Kinesis stream doesn't exist or isn't available

Hi, this is the first time I’m trying to set up Snowplow open source. I’m getting the follow error when I try to run the snowplow-stream-collector-kinesis-2.3.1.jar in an Amazon linux 2 AMI:

[main] ERROR com.snowplowanalytics.snowplow.collectors.scalastream.sinks.KinesisSink$ - Kinesis stream snowplow-collected-good-events-stream doesn’t exist or isn’t available.
[main] ERROR com.snowplowanalytics.snowplow.collectors.scalastream.sinks.KinesisSink$ - SQS buffer is not configured.
[main] INFO com.snowplowanalytics.snowplow.collectors.scalastream.sinks.KinesisSink - Creating thread pool of size 10
[main] WARN com.snowplowanalytics.snowplow.collectors.scalastream.sinks.KinesisSink - No SQS buffer for surge protection set up (consider setting a SQS Buffer in config.hocon).
[main] ERROR com.snowplowanalytics.snowplow.collectors.scalastream.sinks.KinesisSink$ - Kinesis stream snowplow-collected-bad-events-stream doesn’t exist or isn’t available.
[main] ERROR com.snowplowanalytics.snowplow.collectors.scalastream.sinks.KinesisSink$ - SQS buffer is not configured.
[main] INFO com.snowplowanalytics.snowplow.collectors.scalastream.sinks.KinesisSink - Creating thread pool of size 10
[main] WARN com.snowplowanalytics.snowplow.collectors.scalastream.sinks.KinesisSink - No SQS buffer for surge protection set up (consider setting a SQS Buffer in config.hocon).
[scala-stream-collector-akka.actor.default-dispatcher-3] INFO akka.event.slf4j.Slf4jLogger - Slf4jLogger started

The collector does not seem to find the good and bad kinesis streams.
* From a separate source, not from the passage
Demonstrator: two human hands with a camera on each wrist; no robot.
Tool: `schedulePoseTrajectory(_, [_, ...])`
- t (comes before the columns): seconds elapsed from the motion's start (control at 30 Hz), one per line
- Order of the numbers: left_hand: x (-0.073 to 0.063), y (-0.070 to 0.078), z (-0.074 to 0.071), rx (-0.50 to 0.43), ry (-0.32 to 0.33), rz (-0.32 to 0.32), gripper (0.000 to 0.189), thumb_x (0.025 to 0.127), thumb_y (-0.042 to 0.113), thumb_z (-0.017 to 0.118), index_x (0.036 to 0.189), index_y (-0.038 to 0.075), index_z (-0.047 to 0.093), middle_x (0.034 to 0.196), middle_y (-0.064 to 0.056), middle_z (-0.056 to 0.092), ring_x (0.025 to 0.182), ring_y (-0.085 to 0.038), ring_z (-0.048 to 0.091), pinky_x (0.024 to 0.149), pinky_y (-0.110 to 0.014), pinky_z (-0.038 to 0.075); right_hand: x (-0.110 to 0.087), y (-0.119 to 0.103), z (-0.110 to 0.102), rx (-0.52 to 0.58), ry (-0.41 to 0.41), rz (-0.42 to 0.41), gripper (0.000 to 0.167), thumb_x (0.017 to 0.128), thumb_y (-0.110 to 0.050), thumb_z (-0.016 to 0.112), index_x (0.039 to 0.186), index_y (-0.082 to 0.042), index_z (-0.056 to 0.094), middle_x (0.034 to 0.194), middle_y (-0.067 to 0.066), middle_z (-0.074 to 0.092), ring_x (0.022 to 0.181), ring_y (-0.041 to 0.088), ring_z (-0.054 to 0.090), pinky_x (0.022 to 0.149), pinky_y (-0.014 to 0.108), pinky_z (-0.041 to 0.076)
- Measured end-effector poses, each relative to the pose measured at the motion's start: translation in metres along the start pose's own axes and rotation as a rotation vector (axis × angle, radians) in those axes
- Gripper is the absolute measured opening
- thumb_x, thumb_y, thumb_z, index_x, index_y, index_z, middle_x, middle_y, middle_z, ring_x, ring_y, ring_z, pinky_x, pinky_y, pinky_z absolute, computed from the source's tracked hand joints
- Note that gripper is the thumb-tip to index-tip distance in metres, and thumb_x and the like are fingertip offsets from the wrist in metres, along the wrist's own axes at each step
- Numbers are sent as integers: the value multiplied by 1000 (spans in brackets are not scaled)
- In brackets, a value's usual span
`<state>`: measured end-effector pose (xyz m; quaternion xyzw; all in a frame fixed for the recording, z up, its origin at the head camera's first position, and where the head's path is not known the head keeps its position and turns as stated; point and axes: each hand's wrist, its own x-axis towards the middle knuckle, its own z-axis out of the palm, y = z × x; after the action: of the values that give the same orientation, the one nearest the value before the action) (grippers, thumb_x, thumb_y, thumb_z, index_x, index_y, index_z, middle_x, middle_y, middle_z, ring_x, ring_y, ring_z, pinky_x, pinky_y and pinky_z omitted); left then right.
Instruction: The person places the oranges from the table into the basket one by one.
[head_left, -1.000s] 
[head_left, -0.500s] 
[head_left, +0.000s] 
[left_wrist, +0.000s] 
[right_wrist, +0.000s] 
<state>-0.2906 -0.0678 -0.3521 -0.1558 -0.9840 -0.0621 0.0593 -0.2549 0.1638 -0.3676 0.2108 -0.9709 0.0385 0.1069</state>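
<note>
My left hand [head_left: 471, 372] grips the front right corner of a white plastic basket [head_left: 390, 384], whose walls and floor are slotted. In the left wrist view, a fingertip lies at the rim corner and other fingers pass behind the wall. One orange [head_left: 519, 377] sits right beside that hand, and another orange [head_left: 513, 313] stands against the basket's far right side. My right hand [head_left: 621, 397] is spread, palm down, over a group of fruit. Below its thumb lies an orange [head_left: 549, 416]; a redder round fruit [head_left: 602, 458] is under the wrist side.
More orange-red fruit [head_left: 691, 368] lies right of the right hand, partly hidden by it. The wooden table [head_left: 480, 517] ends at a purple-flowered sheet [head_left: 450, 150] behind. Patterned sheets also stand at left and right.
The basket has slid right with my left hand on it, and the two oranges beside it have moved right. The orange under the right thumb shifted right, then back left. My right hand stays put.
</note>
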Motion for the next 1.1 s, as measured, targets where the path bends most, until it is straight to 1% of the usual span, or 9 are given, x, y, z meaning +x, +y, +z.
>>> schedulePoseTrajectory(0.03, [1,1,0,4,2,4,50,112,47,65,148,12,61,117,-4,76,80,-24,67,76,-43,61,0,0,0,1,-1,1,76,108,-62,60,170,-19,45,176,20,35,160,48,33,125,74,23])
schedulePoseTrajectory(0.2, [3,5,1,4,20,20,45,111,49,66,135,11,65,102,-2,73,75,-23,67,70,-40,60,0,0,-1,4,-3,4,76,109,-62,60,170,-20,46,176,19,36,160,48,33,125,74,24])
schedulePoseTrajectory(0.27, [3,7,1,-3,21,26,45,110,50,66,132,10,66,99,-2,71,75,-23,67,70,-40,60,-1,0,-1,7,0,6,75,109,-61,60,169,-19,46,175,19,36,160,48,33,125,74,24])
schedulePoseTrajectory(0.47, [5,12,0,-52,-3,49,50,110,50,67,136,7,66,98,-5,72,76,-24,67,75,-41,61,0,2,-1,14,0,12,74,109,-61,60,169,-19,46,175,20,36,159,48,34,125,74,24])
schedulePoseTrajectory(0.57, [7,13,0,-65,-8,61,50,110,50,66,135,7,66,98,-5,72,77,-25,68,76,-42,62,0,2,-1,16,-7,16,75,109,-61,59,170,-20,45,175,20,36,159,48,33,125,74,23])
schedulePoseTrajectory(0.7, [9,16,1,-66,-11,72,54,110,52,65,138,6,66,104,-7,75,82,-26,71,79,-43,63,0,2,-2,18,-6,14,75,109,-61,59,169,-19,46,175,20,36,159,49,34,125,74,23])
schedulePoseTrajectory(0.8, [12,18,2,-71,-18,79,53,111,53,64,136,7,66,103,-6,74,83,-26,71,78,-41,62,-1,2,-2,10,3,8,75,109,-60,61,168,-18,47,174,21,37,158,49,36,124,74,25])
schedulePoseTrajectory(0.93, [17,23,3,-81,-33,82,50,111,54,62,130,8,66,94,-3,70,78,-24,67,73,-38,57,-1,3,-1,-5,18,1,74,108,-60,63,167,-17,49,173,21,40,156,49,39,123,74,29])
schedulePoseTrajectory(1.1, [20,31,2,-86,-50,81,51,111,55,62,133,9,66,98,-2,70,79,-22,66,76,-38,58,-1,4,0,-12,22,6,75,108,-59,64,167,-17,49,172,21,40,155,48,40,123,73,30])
I double checked the names of the streams in the config.hocon file and they are the same. I also gave the ec2 instance an IAM role for access to Kinesis. What am I missing here?

Hey @Ewoud so this is almost always a configuration issue.

Can you share:

  1. Your config file
  2. Your IAM Policy
  3. How your Collector is authenticating against AWS (Access + Secret Key / IAM Instance Role etc)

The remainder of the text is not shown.